Analyzing the reasons for the dominance of consumer orientation as a value, the experts pointed out the massive propaganda of the consumer lifestyle and the urbanization of the country as such.

The value of "I" (individualism)

The respondents believe that it is precisely in the concentration of an individual on his own needs and, accordingly, “ in the perception of the surrounding world through an egocentric prism is the essence of individualism as a value.

Such a situation, according to experts, is a consequence of the introduction of the idea of ​​a consumer society, when a hypertrophied orientation towards prosperity focuses a person only on personal interests. Individualism is a response to the empty niche of "common" values, the Soviet system of which was destroyed, and a new one was not created.

The dominance of individualist values, according to a number of respondents, limits the socio-psychological wealth and cultural prospects of the country.

Career (self-realization)

A kind of conversion of the individualistic priorities of modern Russian society is the presentation by experts as an important value of self-realization, which primarily means a successful career. According to a large part of the respondents, it is she who gives Russians, especially young people, “ feeling of worth in the eyes of others", testifies to" social standards" gives the feeling that " you have achieved something in life". Self-realization as the dominant value at the current stage was identified by both experts and young people who participated in focus groups.

Family

The basic nature of the value of the family was noted by all participants in the study without exception.

However, the nature of loyalty to family values ​​differed in a number of expert groups. A significant part of the respondents confidently insist that the family in Russia has been and remains a key element of the social system.

Supporters of this position note that in the new Russia the trend of growing importance of the family is increasing and insist on the need for systematic work to introduce family values ​​into the public consciousness.

For another number of experts, the appeal to the family as a value is external - inertial - in nature: this value is indicated as fundamental, but subsequent discussions about it demonstrate a peripheral attitude to the institution of the family in reality.

Separately, it is worth highlighting the position of young people regarding the family: an unexpected result of the study was the fact that, despite the erosion of the institution of the family in a modern globalized society, the vast majority of the young audience states the importance of the family, points to the importance of preserving and protecting the family institution.

Stability

The vast majority of respondents - experts and participants in youth focus groups - noted stability, which means the absence of socio-political and economic cataclysms, as a value that is basic for them.
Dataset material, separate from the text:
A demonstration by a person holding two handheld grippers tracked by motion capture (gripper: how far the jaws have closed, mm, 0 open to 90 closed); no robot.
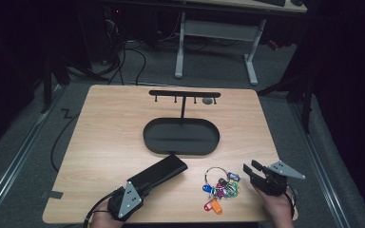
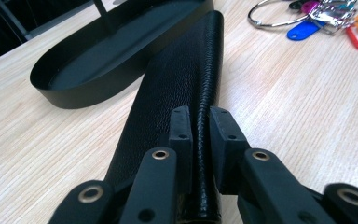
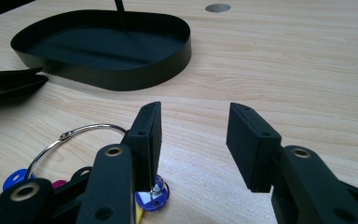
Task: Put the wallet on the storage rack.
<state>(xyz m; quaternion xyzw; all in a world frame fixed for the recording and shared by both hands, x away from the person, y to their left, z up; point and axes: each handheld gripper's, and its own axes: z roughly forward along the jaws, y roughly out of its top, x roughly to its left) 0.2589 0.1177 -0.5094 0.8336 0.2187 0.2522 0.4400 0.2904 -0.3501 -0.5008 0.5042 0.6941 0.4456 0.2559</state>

Young people associate the likelihood of their success in life with stability. Experts of middle and older age explain the desire for stability by fatigue from the “epoch of change”.

Society's desire for stability, experts say, has socio-psychological and pragmatic aspects. Firstly, the correction of the circumstances of existence from extreme to comfortable requires the instinct of psychological self-preservation of society. Secondly, Russians associate the prospects for a personal and national economic breakthrough with stability.

freedom

Freedom as a basic socially significant value in the course of the study was noted mainly by representatives of the youth audience. At the same time, it is worth pointing out the semantic dichotomy of the value of freedom, which manifested itself in connection with which youth groups spoke out on this issue.